E’ solo colpa mia, ripeto, sono io che mi annoio, sia in un caso sia nell’altro. Però mi viene da difendere (si fa per dire) quelli all’apparenza più noiosi, ovvero i cinici, quelli che ricoprono un ruolo in un certo ambiente: da loro ci si aspetta che essendo dichiaratamente cinici non cambino atteggiamento, e così è! Detengono il sapere.

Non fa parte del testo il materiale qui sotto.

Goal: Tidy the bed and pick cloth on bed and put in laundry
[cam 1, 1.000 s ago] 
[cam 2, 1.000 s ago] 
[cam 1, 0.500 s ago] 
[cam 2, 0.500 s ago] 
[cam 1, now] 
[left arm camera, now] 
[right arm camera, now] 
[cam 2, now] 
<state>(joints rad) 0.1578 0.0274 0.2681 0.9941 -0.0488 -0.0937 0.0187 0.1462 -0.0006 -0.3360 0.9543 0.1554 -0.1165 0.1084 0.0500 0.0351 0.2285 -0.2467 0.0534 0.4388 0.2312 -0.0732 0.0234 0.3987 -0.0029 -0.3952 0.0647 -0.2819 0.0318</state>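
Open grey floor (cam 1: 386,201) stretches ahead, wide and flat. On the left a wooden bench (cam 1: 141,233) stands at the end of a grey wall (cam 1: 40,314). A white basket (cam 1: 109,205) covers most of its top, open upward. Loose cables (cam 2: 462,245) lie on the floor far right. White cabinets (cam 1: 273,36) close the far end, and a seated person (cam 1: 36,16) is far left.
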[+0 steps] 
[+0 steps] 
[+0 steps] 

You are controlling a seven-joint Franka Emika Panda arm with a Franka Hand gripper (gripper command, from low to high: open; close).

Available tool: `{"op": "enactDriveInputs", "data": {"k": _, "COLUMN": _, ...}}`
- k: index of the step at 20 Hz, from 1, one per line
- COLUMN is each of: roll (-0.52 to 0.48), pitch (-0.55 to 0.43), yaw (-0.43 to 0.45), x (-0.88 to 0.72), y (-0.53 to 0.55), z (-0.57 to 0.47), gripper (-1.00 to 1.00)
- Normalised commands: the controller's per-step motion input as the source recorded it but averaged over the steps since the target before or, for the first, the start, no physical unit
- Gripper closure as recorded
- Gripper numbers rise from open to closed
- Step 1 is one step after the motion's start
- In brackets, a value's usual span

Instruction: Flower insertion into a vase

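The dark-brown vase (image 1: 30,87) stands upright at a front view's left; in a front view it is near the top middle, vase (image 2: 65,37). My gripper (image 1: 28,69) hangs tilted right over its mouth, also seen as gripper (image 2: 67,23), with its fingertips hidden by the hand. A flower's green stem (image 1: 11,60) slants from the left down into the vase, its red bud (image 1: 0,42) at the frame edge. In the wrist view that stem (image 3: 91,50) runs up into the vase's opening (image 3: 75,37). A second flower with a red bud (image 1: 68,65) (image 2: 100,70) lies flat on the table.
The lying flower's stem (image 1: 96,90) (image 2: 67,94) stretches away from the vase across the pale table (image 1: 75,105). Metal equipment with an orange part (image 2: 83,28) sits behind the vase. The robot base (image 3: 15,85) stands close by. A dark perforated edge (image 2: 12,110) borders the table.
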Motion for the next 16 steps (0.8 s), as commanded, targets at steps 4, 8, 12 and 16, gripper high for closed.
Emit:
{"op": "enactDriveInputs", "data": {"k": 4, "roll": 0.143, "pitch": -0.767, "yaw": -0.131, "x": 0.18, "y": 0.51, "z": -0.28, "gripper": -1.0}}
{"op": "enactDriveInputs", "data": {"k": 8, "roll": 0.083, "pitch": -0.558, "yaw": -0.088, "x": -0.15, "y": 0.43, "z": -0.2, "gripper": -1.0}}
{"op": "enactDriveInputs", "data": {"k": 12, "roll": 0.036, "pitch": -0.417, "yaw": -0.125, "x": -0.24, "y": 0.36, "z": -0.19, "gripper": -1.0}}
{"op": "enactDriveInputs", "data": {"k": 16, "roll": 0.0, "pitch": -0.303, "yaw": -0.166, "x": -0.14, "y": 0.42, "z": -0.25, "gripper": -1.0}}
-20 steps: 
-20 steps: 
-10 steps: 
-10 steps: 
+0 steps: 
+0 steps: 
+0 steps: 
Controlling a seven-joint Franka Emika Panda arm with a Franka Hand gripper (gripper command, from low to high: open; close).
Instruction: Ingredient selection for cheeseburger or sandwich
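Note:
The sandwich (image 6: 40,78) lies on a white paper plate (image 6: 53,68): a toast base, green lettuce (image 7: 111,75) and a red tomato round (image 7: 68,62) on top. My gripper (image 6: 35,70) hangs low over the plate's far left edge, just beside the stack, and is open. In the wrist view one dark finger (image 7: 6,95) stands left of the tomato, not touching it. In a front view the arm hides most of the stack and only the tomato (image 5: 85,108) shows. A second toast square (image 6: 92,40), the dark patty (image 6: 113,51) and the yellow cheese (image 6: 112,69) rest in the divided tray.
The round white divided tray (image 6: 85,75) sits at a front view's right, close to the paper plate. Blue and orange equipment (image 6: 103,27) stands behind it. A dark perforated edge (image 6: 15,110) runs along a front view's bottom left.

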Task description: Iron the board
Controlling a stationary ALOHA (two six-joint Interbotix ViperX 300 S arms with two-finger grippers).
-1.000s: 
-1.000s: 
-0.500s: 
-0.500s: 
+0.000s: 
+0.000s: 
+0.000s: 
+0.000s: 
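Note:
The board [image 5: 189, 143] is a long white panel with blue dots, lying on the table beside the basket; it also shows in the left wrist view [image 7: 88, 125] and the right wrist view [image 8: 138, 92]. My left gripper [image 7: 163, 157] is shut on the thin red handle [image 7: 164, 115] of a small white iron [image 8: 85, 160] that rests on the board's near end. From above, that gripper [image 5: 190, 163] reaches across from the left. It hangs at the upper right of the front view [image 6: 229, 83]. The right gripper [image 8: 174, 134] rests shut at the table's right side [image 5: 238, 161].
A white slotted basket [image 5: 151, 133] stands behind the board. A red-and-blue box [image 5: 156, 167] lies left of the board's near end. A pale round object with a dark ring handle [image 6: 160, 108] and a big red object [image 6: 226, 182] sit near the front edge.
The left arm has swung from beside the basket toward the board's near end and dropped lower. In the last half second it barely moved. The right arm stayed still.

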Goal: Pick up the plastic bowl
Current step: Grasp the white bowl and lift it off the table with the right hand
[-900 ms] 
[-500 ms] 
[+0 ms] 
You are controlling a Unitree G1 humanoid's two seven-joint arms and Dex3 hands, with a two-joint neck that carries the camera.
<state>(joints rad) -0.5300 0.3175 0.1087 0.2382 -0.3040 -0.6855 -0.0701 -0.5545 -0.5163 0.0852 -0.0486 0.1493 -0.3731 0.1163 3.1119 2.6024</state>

Sono i sospiranti, invece, che riservano le sorprese più interessanti, perché gli capita, ma solo quando gli fa comodo, solo quando in qualche modo pur non detenendo nessun tipo di ruolo all’interno del mondo della cultura, tranne che di essere appassionati (ma ben vengano, altrimenti a chi ci si rivolge), non so a che titolo (forse di appassionato), si autoproclamano cinici.
Generoso Urciuoli

p.s. Sono spocchioso? NO sono semplicemente annoiato! 🙂
p.s.II Ci sono molti sospiranti professionisti…alcuni sono riusciti a farne una carriera.
p.s.III fazioso e polemico questo post!